Ces constats ne l’empêchent pas de faire preuve de prudence. Après tout, l’évolution de la politique a somme toute été peu étudiée, dit-il. 

Denise Humphreys, chercheuse à l’Université de Brandon, au Manitoba, pose aussi des bémols au multiculturalisme canadien : «Ça peut être un succès, parfois moins.» 

Au fil de ses recherches, elle en a analysé les limites au quotidien et a constaté que le racisme est omniprésent malgré le souhait du Canada d’être un pays riche de sa diversité.  Par exemple, selon leur étude menée au Manitoba, environ 84 % des répondants estiment que le racisme est un problème et cette donnée grimpe à 97 % chez les personnes autochtones.

D’ailleurs, Daniel Meister et Denise Humphreys soulignent tous deux que la politique a été proposée deux ans après le Livre blanc de 1969, qui cherchait à éliminer les traités, la Loi sur les Indiens et le statut d’Indien, et qui a provoqué un tollé chez les Autochtones. 

Un projet très blanc

Image
Dans les années 1970, le gouvernement vise la reconnaissance de la diversité – les programmes appuient alors beaucoup la tenue de festivals. Dans les années 1980, il s’oriente vers l’élimination des barrières et la recherche d’équité ; dans les années 1990, vers l’inclusion.
Crédit : Harvey K – Wikimedia Commons

Revenons-en d’ailleurs à cette époque. En 1969, le gouvernement officialisait le bilinguisme fédéral avec la Loi sur les langues officielles, comme le voulait la Commission royale d’enquête sur le bilinguisme et le biculturalisme (1963-1969).

Mais qu’en était-il du biculturalisme?

La Commission avait consacré tout un volume de son rapport sur l’apport des groupes ethniques «autres», soit ni britanniques, ni français, ni autochtones – ceux-ci étant exclus du mandat de la Commission. 

Elle avait recommandé de faciliter l’accès aux cours de langues autres et d’offrir plus de choix de cours universitaires sur les régions du globe hors des sphères d’influence françaises et anglaises. 

Elle avait aussi voulu inciter les médias privés et publics à faire de la place aux autres langues. 

Et voilà qu’à l’automne 1971, dans le but de reconnaitre l’apport «subséquent» des cultures autres que britannique et française dans la «fondation du Canada», le gouvernement adopte la politique du multiculturalisme.

En audience de la Commission, «plusieurs groupes, notamment les Ukrainiens, veulent être reconnus comme un peuple fondateur puisqu’il s’est investi dans le développement des Prairies», rappelle Daniel Meister. 

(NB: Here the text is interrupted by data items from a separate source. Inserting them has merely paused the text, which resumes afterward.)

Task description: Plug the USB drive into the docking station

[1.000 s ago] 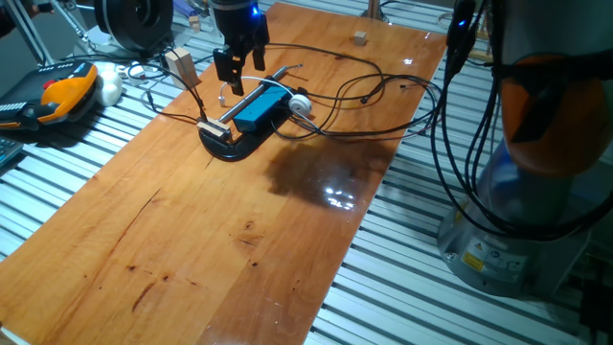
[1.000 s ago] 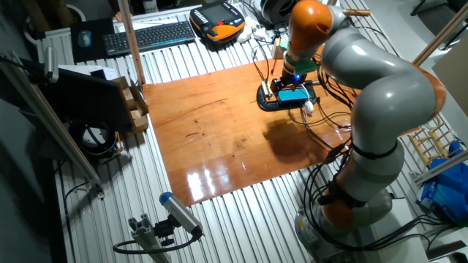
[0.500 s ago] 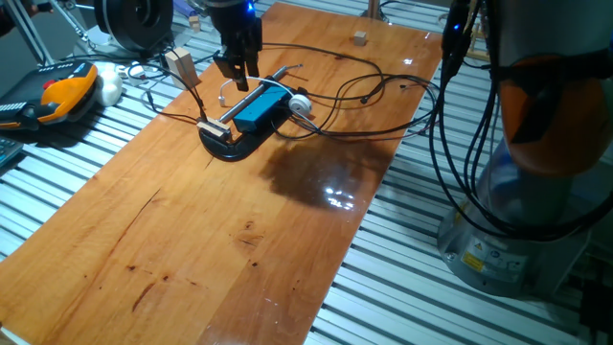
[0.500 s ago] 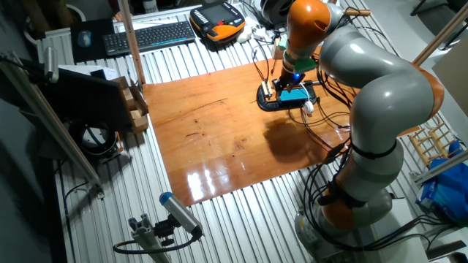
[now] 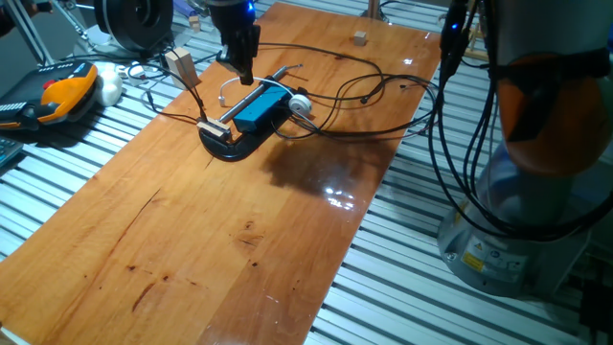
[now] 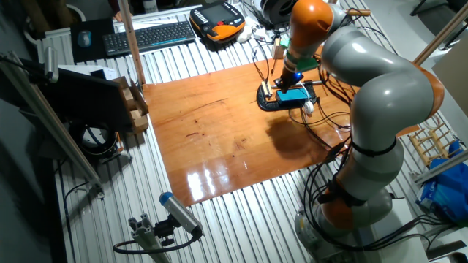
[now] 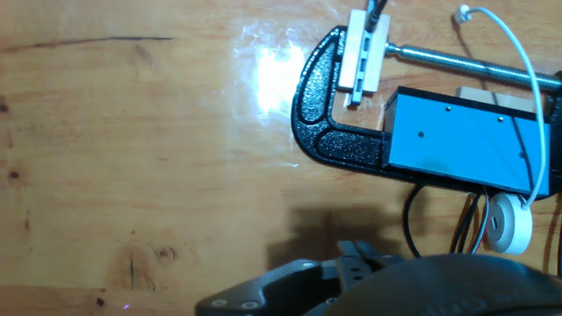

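The gripper (image 5: 241,69) hangs just beyond the docking station (image 5: 261,107), its spread impossible to tell. The USB drive (image 7: 363,53) lies beside the clamp (image 7: 338,132); approach slowly, squarely aligned.

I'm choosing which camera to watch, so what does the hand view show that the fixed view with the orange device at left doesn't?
Only the hand view: the threads on the screw. Only that fixed view: the claw above the black clamp, the tan block, the orange-and-black device. Both: the docking station, that clamp, the USB drive, the round white piece.
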Controlling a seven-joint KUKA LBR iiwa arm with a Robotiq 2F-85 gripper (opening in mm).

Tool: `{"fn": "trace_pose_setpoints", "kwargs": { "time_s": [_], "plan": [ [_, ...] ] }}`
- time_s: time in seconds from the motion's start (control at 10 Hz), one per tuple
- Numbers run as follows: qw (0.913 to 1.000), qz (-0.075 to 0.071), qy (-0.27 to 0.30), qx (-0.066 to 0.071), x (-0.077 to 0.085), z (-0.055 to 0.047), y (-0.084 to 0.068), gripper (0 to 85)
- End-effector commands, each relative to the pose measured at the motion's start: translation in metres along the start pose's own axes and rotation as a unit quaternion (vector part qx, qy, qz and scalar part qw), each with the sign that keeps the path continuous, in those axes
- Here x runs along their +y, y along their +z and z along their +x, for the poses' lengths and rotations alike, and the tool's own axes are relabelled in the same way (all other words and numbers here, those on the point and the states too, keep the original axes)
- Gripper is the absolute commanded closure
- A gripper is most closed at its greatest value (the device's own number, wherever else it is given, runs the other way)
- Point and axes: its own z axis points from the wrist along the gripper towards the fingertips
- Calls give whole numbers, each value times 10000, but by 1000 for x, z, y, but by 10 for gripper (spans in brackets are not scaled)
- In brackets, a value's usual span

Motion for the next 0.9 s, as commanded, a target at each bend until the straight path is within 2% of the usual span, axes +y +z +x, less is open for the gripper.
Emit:
{"fn": "trace_pose_setpoints", "kwargs": {
  "time_s": [0.0,0.5,0.8],
  "plan": [
    [10000,12,5,-24,-1,-1,1,850],
    [9996,243,-102,-121,-4,-5,7,850],
    [9995,217,-173,-168,-9,-7,15,850]
  ]
}}
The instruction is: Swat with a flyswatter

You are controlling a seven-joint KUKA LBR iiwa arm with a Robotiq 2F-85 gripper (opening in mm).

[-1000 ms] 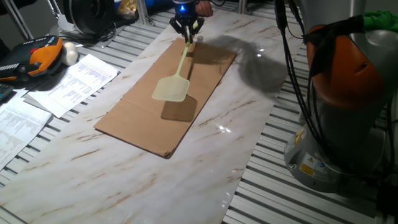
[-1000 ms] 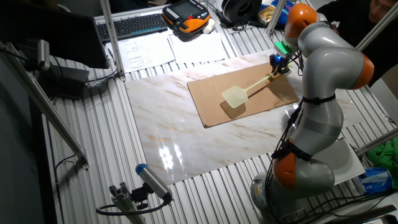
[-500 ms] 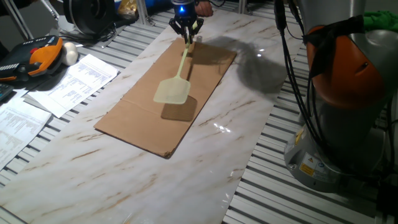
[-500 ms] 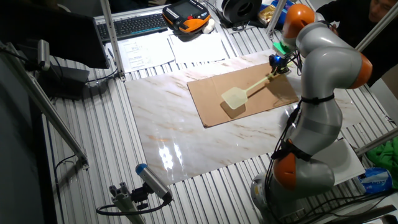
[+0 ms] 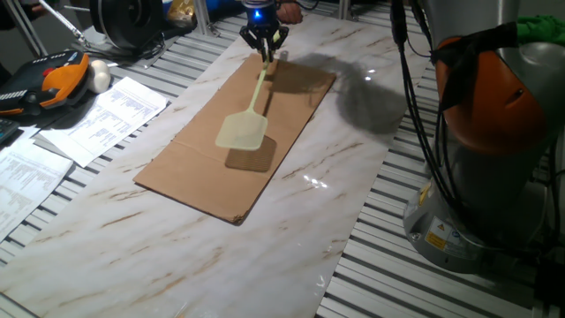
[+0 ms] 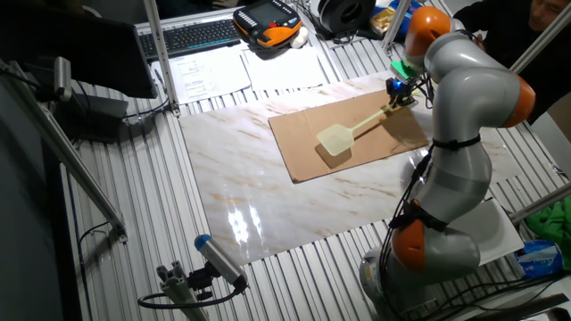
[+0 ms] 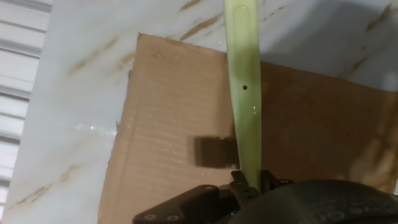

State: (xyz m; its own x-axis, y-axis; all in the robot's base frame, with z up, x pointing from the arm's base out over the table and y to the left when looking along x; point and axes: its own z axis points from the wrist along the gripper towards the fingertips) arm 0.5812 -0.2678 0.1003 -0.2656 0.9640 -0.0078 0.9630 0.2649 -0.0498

Pour cet historien de la relève, même si la politique surprend à l’époque en dépassant le biculturalisme, elle demeure à l’origine très blanche, «conçue pour les Canadiens de descendance européenne», surtout de l’Europe de l’Ouest. 

«Les gens d’ascendance africaine, asiatique ou les Autochtones étaient exclus de ce projet», relève le chercheur. 

Virage vers l’inclusion

Image
Photo du Musée canadien de l’immigration.
Crédit : Quai 21

En fait, le racisme n’aurait pas vraiment fait partie des préoccupations menant à la politique du multiculturalisme. Le projet en tiendra compte plus tard. 

Dans les années 1970, le gouvernement vise la reconnaissance de la diversité – les programmes appuient alors beaucoup la tenue de festivals. Dans les années 1980, il s’oriente vers l’élimination des barrières et la recherche d’équité ; dans les années 1990, vers l’inclusion. 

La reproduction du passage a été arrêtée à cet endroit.